**Work task:** For the listing below, show each line that includes the string "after".

----------

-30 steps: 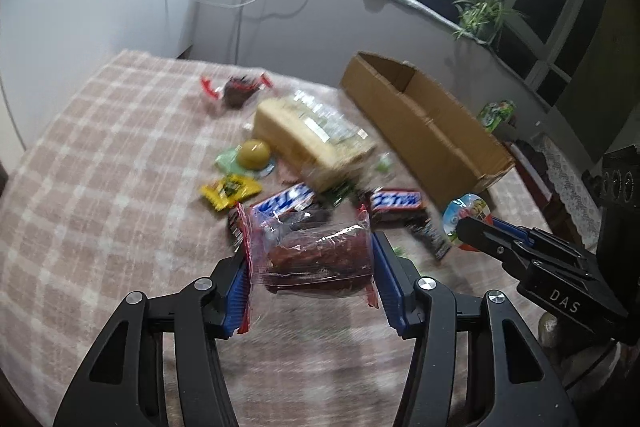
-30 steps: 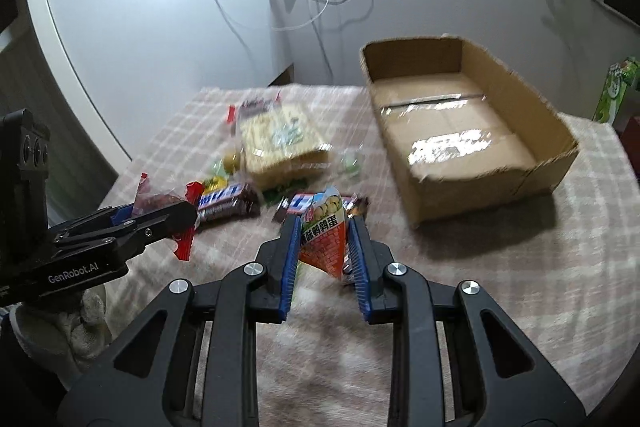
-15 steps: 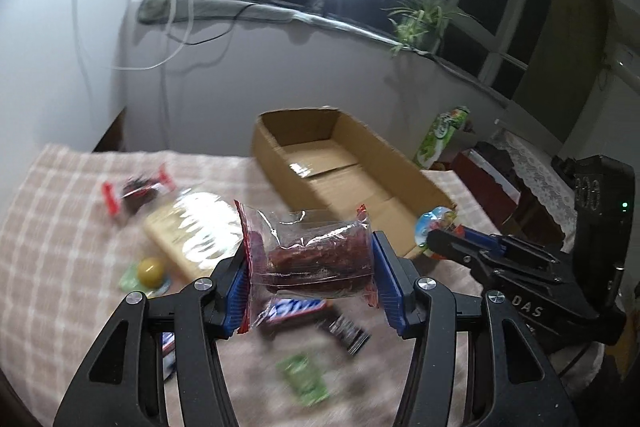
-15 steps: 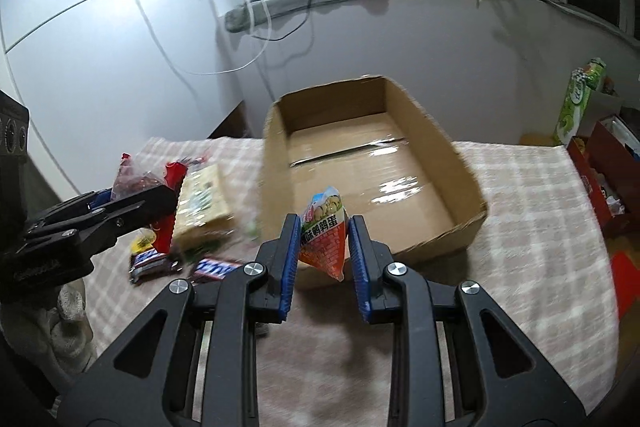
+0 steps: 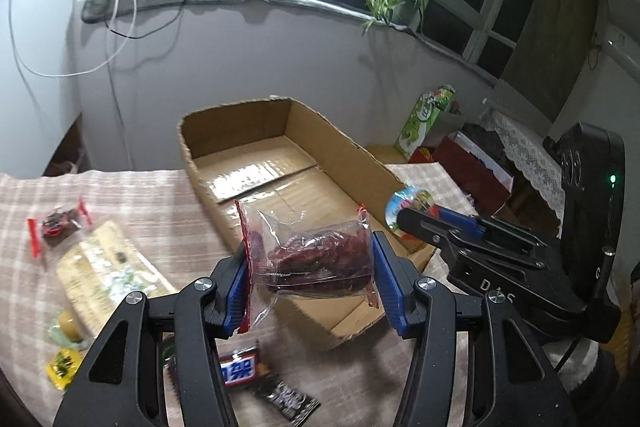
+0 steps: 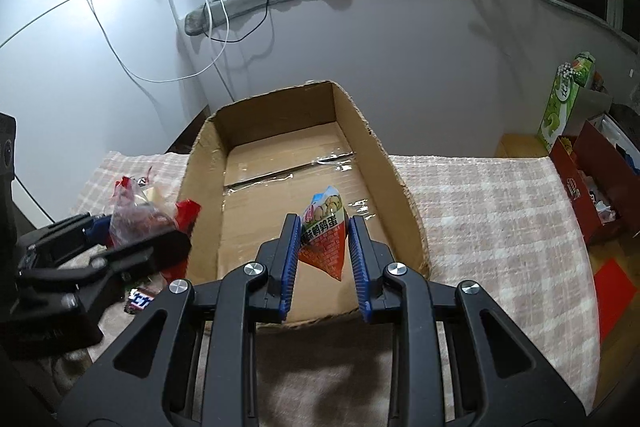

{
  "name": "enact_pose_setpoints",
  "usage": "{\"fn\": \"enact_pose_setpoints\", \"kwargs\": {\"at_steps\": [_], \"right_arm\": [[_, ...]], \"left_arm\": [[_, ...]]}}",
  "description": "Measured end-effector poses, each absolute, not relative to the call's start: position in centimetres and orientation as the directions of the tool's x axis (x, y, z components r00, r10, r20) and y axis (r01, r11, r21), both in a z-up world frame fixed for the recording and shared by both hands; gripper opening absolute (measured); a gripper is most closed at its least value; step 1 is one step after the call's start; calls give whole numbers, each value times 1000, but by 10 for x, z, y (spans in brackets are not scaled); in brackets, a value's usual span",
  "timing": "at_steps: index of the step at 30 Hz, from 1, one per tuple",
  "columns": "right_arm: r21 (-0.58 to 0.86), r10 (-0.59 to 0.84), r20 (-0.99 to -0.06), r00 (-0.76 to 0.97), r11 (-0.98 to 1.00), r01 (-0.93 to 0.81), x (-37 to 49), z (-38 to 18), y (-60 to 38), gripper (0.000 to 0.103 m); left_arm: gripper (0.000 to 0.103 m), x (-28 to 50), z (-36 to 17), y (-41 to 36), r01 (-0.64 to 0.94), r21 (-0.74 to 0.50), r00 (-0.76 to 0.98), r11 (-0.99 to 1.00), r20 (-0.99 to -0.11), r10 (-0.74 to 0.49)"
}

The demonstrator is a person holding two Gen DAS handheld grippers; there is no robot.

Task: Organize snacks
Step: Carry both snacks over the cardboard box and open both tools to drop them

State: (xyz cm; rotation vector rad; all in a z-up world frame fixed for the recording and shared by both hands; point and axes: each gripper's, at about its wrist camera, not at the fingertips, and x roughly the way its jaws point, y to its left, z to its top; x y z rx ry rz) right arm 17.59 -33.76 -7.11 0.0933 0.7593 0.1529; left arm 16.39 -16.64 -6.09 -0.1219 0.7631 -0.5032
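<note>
My left gripper is shut on a clear packet of dark red snack, held in the air over the near end of an open cardboard box. My right gripper is shut on a small orange triangular quail-egg packet above the near part of the same box. Each gripper shows in the other's view, the right one at the box's right rim, the left one at its left rim. The box's inside is bare.
Loose snacks lie on the checked tablecloth left of the box: a yellow cracker pack, a red-ended packet, a chocolate bar, a yellow sweet. A green carton and red box stand right of the table.
Both grippers have carried their packets from above the pile of snacks rightward to the cardboard box, which now fills the middle of both views. Neither grip has altered.
</note>
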Motion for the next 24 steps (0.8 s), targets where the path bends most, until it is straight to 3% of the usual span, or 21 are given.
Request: {"fn": "enact_pose_setpoints", "kwargs": {"at_steps": [10, 14, 16, 24], "right_arm": [[141, 170, -683, 711, 985, -101, 182, -77, -339, 26], [137, 158, -682, 714, 987, -88, 182, -76, -340, 42], [137, 157, -676, 720, 987, -87, 179, -75, -340, 42], [136, 160, -665, 730, 986, -93, 164, -65, -337, 42]], "left_arm": [[56, 174, -71, -181, 399, -271, 588, 876, -657, -471], [59, 176, -71, -185, 403, -258, 585, 878, -665, -464], [63, 177, -71, -185, 403, -256, 589, 879, -663, -463], [63, 168, -68, -176, 392, -259, 600, 883, -655, -459]]}}
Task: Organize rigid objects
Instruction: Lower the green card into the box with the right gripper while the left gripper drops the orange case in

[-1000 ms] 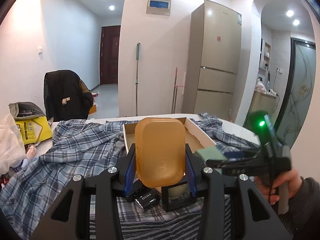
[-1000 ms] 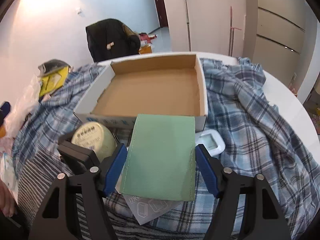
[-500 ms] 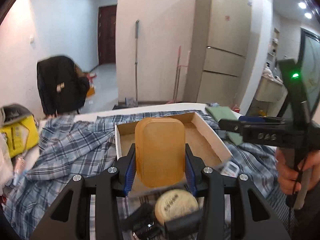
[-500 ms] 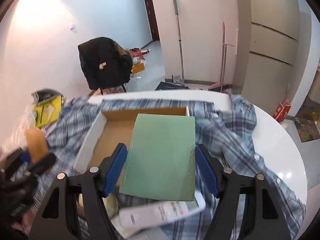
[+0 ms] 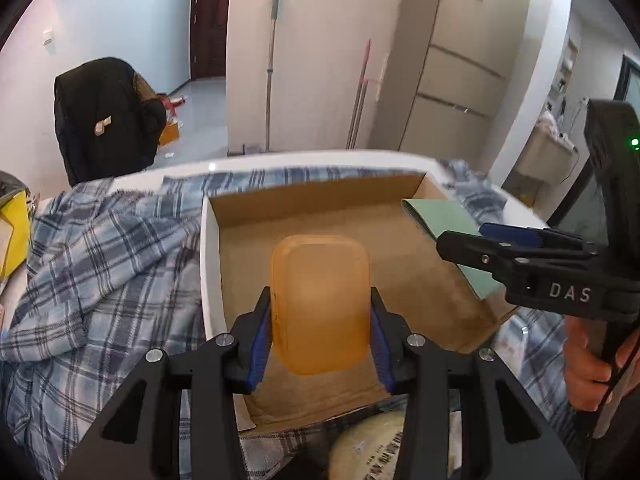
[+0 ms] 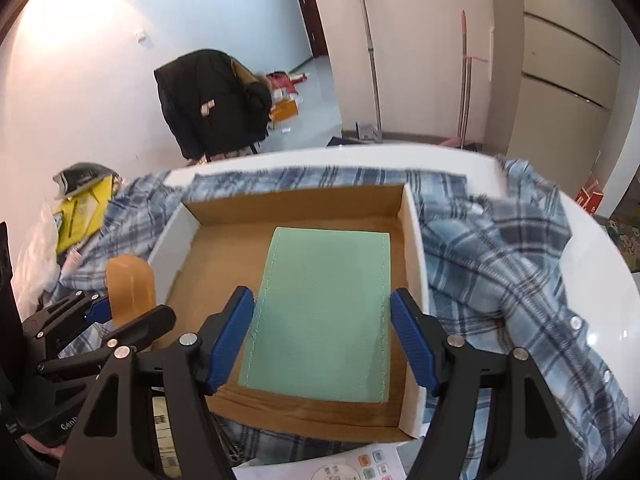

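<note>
Left claw (image 5: 320,316) grips translucent orange plastic case (image 5: 320,304), right claw (image 6: 322,344) grips flat green pouch (image 6: 324,312); both over shallow cardboard box (image 6: 412,240). Lower flat, side by side, then release.

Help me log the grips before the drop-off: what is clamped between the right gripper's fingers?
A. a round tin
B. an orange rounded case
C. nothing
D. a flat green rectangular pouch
D: the right gripper has its blue pads on both sides of the flat green pouch, above the cardboard box.
</note>
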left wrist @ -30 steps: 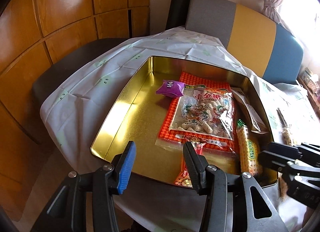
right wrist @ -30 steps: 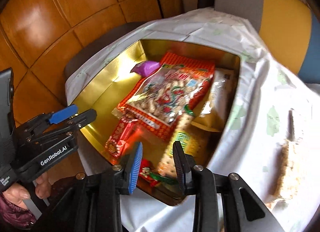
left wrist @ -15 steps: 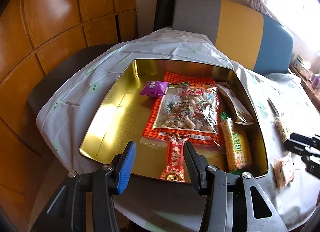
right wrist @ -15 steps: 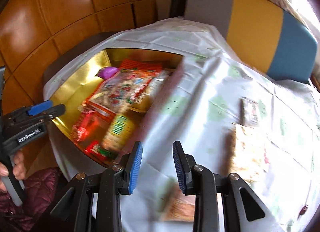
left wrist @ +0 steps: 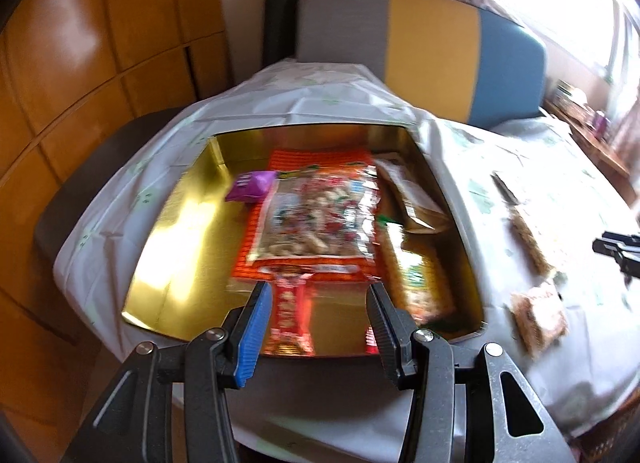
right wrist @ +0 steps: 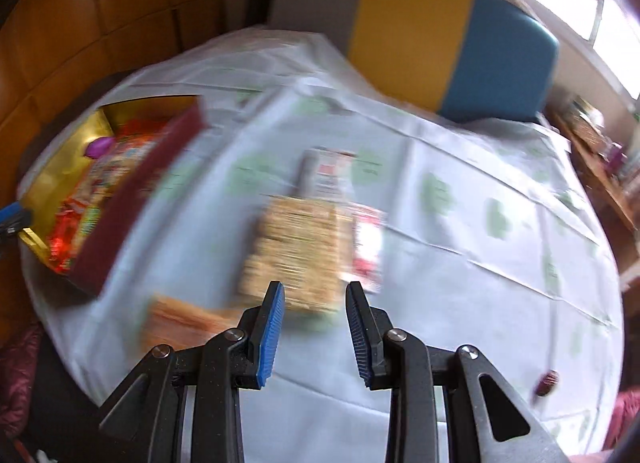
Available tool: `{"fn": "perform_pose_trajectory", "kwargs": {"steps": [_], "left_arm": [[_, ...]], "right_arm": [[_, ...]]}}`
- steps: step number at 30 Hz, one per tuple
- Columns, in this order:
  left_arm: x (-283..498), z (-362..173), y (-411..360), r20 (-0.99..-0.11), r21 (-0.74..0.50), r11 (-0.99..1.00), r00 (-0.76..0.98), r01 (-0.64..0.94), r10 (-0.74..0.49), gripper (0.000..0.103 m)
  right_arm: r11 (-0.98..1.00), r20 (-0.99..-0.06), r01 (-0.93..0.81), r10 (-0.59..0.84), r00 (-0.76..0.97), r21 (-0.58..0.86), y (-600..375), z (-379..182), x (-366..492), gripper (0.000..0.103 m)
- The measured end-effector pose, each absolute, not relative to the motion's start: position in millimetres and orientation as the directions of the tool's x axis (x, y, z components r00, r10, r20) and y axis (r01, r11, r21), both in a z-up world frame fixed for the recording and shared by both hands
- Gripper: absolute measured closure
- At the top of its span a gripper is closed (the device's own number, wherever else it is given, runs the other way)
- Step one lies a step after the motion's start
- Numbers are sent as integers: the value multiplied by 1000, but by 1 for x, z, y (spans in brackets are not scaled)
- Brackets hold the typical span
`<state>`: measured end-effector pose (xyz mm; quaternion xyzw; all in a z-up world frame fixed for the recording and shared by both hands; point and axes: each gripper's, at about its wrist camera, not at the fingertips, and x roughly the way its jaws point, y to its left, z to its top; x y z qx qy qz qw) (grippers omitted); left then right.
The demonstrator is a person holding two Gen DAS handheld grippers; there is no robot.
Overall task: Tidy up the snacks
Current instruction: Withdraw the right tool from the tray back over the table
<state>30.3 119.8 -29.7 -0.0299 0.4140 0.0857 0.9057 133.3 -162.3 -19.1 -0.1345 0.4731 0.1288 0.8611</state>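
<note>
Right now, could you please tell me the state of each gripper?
Left gripper: open, holding nothing, over the gold tin.
Right gripper: open, empty, above the tablecloth.

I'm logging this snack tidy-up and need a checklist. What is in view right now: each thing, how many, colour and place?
Tin: one, gold inside, table's left end.
Peanut bag: one, red-orange, in tin.
Purple packet: one, in tin, far left.
Red candy bar: one, tin's near edge.
Cereal bars pack: one, tan, on tablecloth.
Chair: grey, yellow, blue, behind table.
Left claw: open, empty.
Right claw: open, empty.
</note>
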Motion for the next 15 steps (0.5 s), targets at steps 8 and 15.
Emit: {"fn": "perform_pose_trajectory", "kwargs": {"steps": [8, 15], "left_arm": [[33, -28, 67, -769, -35, 998, 636, 53, -61, 53], [35, -33, 11, -784, -13, 954, 589, 299, -195, 33]], "right_arm": [[985, -892, -153, -6, 452, -84, -234, -42, 153, 70], [986, -900, -157, 28, 435, -46, -233, -43, 153, 68]]}}
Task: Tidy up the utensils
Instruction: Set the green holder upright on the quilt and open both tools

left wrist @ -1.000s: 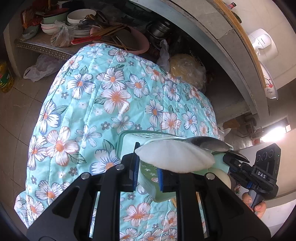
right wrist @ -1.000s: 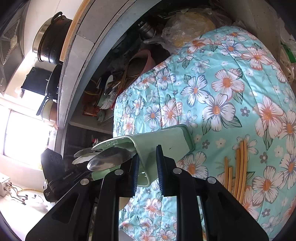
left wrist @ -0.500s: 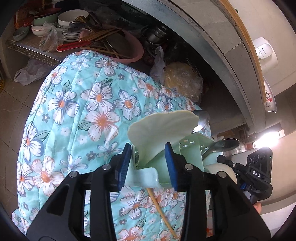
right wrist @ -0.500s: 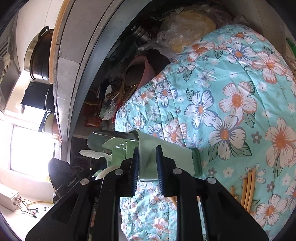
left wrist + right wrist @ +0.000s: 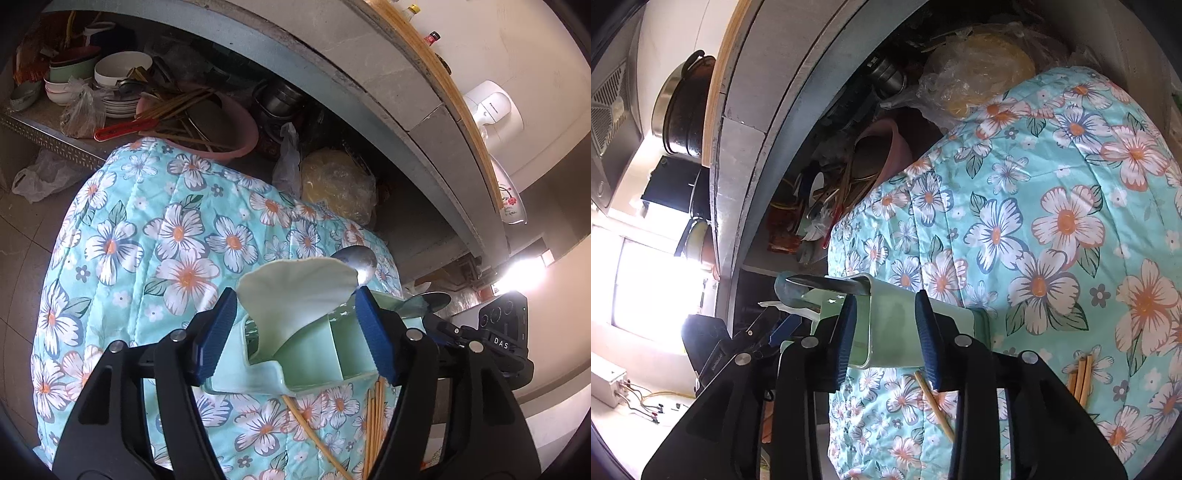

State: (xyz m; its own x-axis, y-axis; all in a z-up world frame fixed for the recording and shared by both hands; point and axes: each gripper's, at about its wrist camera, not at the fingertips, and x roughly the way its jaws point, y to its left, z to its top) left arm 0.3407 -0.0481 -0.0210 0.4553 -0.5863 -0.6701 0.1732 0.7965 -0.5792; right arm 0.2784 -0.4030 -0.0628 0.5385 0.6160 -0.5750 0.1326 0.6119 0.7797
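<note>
A pale green utensil caddy (image 5: 332, 354) (image 5: 897, 317) stands on the floral quilted cloth (image 5: 177, 236). In it stand a pale green rice paddle (image 5: 295, 291) and metal spoons (image 5: 360, 258) (image 5: 827, 284). My left gripper (image 5: 295, 332) is opening; the paddle rises between its blue pads, which do not press on it. My right gripper (image 5: 886, 339) is also opening, its pads standing off either side of the caddy's wall. Its black body (image 5: 498, 343) shows at the right in the left wrist view. Loose chopsticks (image 5: 373, 417) (image 5: 1080, 376) lie on the cloth near the caddy.
Behind the cloth, a shelf under a concrete counter (image 5: 369, 92) holds a pink basin (image 5: 221, 125) of chopsticks and utensils, stacked bowls (image 5: 118, 70), steel pots (image 5: 280, 99) and a bagged yellow bundle (image 5: 336, 184). Tiled floor (image 5: 22, 258) lies at the left.
Both grippers have spread their jaws: the left has let go of the paddle, the right of the caddy's wall. The caddy has come down onto the cloth.
</note>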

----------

**Worked solution:**
  "description": "Measured end-effector poses, each absolute, not relative to the call's start: position in centimetres and orientation as the directions of the tool's x axis (x, y, z components r00, r10, r20) and y axis (r01, r11, r21), both in a z-up world frame fixed for the recording and shared by both hands; gripper opening absolute (measured); a gripper is most closed at its least value; step 1 is one step after the call's start; calls give whole numbers, each value times 1000, but by 10 for x, z, y (spans in brackets are not scaled); in brackets, a value's usual span",
- Step one lies a step after the motion's start

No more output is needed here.